The phased, adaptive approach for missile defense in Europe:
--Sustains U.S. homeland defense against long-range ballistic missile threats. The deployment of an advanced version of the SM-3 interceptor in Phase Four of the approach would augment existing ground-based interceptors located in Alaska and California, which provide for the defense of the homeland against a potential ICBM threat.
--Speeds protection of U.S. deployed forces, civilian personnel, and their accompanying families against the near-term missile threat from Iran. We would deploy current and proven technology by roughly 2011 – about six or seven years earlier than the previous plan – to help defend the regions in Europe most vulnerable to the Iranian short- and medium-range ballistic missile threat.

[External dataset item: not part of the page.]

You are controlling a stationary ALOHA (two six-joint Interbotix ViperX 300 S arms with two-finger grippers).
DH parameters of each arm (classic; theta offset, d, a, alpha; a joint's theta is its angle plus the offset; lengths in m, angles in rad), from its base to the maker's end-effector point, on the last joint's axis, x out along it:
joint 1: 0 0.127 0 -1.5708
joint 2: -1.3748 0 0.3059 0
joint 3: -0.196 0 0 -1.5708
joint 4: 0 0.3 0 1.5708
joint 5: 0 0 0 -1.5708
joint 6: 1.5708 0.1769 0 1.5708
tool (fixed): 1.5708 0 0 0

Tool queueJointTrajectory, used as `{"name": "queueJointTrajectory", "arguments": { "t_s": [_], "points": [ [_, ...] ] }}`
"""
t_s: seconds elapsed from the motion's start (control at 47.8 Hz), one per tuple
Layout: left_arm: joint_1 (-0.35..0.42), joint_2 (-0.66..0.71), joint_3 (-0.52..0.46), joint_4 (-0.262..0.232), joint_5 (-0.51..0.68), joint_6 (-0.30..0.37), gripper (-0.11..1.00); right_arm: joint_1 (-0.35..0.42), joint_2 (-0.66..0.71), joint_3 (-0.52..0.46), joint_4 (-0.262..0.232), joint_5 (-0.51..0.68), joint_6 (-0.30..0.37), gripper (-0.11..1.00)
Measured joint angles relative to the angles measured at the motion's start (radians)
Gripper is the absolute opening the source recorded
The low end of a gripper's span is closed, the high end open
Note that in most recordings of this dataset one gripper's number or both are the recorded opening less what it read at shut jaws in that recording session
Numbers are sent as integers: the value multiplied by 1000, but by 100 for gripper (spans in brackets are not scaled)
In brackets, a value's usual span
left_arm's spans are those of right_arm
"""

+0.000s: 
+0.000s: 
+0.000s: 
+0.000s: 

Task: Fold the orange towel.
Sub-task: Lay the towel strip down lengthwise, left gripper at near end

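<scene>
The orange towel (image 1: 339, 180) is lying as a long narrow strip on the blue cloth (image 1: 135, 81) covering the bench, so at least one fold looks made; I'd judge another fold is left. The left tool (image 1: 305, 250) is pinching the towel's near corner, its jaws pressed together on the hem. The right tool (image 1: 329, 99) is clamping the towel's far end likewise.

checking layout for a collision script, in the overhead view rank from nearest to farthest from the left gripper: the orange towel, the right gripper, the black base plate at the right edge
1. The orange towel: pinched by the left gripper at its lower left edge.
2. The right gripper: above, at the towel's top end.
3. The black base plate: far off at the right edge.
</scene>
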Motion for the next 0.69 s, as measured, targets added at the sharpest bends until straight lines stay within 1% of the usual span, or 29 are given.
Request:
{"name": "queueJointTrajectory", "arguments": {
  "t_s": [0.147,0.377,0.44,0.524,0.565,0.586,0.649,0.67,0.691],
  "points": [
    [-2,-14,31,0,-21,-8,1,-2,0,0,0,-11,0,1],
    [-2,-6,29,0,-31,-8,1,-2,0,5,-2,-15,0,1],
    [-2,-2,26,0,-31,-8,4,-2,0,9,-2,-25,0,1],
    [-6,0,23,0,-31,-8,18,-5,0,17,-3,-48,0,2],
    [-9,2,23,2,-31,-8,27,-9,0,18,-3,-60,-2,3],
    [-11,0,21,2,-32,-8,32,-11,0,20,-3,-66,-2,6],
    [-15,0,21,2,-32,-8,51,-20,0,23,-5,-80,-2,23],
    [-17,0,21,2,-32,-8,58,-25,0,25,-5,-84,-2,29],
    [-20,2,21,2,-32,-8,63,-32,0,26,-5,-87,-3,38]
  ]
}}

--Ensures and enhances the protection of the territory and populations of all NATO Allies, in concert with their missile defense capabilities, against the current and growing ballistic missile threat. Starting in 2011, the phased, adaptive approach would systematically increase the defended area as the threat is expected to grow. In the 2018 timeframe, all of Europe could be protected by our collective missile defense architecture.
--Deploys proven capabilities and technologies to meet current threats. SM-3 (Block 1A) interceptors are deployed on Aegis ships today, and more advanced versions are in various stages of development. Over the past four years, we have conducted a number of tests of the SM-3 IA, and it was the interceptor used in the successful engagement of a decaying satellite in February 2008. Testing in 2008 showed that sensors we plan to field bring significant capabilities to the architecture, and additional, planned research and development over the next few years offers the potential for more diverse and more capable sensors.
--Provides flexibility to upgrade and adjust the architecture, and to do so in a cost-effective manner, as the threat evolves. Because of the lower per-interceptor costs and mobility of key elements of the architecture, we will be better postured to adapt this set of defenses to any changes in threat.
We will work with our Allies to integrate this architecture with NATO members’ missile defense capabilities, as well as with the emerging NATO command and control network that is under development. One benefit of the phased, adaptive approach is that there is a high degree of flexibility – in addition to sea-based assets, there are many potential locations for the architecture’s land-based elements, some of which will be re-locatable. We plan to deploy elements in northern and southern Europe and will be consulting closely at NATO with Allies on the specific deployment options.
We also welcome Russian cooperation to bring its missile defense capabilities into a broader defense of our common strategic interests. We have repeatedly made clear to Russia that missile defense in Europe poses no threat to its strategic deterrent. Rather, the purpose is to strengthen defenses against the growing Iranian missile threat. There is no substitute for Iran complying with its international obligations regarding its nuclear program. But ballistic missile defenses will address the threat from Iran’s ballistic missile programs, and diminish the coercive influence that Iran hopes to gain by continuing to develop these destabilizing capabilities.
Through the ongoing Department of Defense ballistic missile defense review, the Secretary of Defense and the Joint Chiefs of Staff will continue to provide recommendations to the President that address other aspects of our ballistic missile defense capabilities and posture around the world.